::: DATA BELOW

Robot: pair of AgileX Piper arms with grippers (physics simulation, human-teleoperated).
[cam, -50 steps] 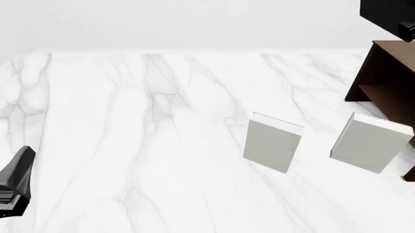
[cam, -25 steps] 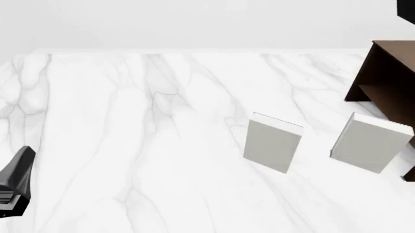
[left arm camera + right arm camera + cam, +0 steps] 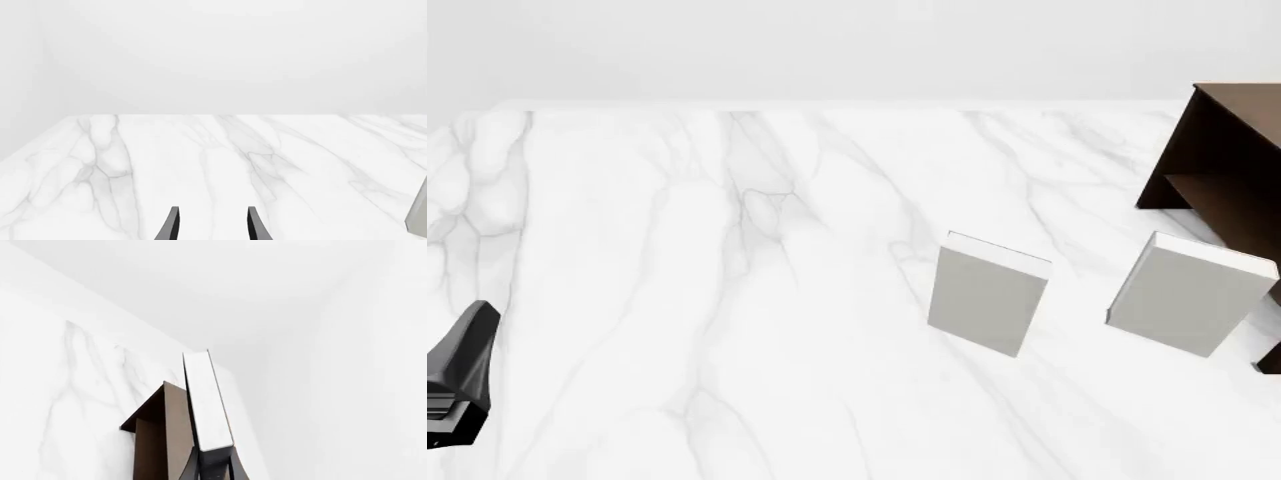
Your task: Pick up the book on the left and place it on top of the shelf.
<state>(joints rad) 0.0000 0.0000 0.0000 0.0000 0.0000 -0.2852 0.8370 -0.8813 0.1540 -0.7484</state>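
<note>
Right gripper [image 3: 213, 471] is closed on the lower end of the book [image 3: 207, 400], which shows only in the right wrist view: a thin dark volume seen edge-on, its white page edge facing the camera, standing straight out from the fingers and held in the air beside the shelf [image 3: 160, 440]. Whether it is above the flat top or merely alongside it cannot be told from that angle, and in the front view neither the book nor the right arm appears at all; only the brown shelf [image 3: 1228, 160] at the table's right edge shows there, with two pale grey books, one [image 3: 989, 295] nearer the middle and one [image 3: 1190, 296] just in front of the shelf. Left gripper [image 3: 212, 227] hangs low over bare marble table [image 3: 694, 250] at the near left, its fingers apart with nothing between them. The book looks light and stiff, probably smooth-covered, so a pinch across the covers near one end should carry it, though held by the end it could pivot or slip if the hold is loose. Laying it flat on the shelf top will likely need the wrist turned first.
</note>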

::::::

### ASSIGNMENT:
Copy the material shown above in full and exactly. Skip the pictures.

### SOLUTION TO THIS PROBLEM:
Robot: pair of AgileX Piper arms with grippers (physics simulation, human-teleoperated).
[cam, -50 steps] 
[cam, -25 steps] 
[left arm camera + right arm camera + cam, +0 steps] 
Your task: Pick up the book on the left and place it on top of the shelf.
<state>(joints rad) 0.0000 0.0000 0.0000 0.0000 0.0000 -0.2852 0.8370 -0.8813 0.1540 -0.7484</state>
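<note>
Right gripper [image 3: 213, 471] is closed on the lower end of the book [image 3: 207, 400], which shows only in the right wrist view: a thin dark volume seen edge-on, its white page edge facing the camera, standing straight out from the fingers and held in the air beside the shelf [image 3: 160, 440]. Whether it is above the flat top or merely alongside it cannot be told from that angle, and in the front view neither the book nor the right arm appears at all; only the brown shelf [image 3: 1228, 160] at the table's right edge shows there, with two pale grey books, one [image 3: 989, 295] nearer the middle and one [image 3: 1190, 296] just in front of the shelf. Left gripper [image 3: 212, 227] hangs low over bare marble table [image 3: 694, 250] at the near left, its fingers apart with nothing between them. The book looks light and stiff, probably smooth-covered, so a pinch across the covers near one end should carry it, though held by the end it could pivot or slip if the hold is loose. Laying it flat on the shelf top will likely need the wrist turned first.
</note>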

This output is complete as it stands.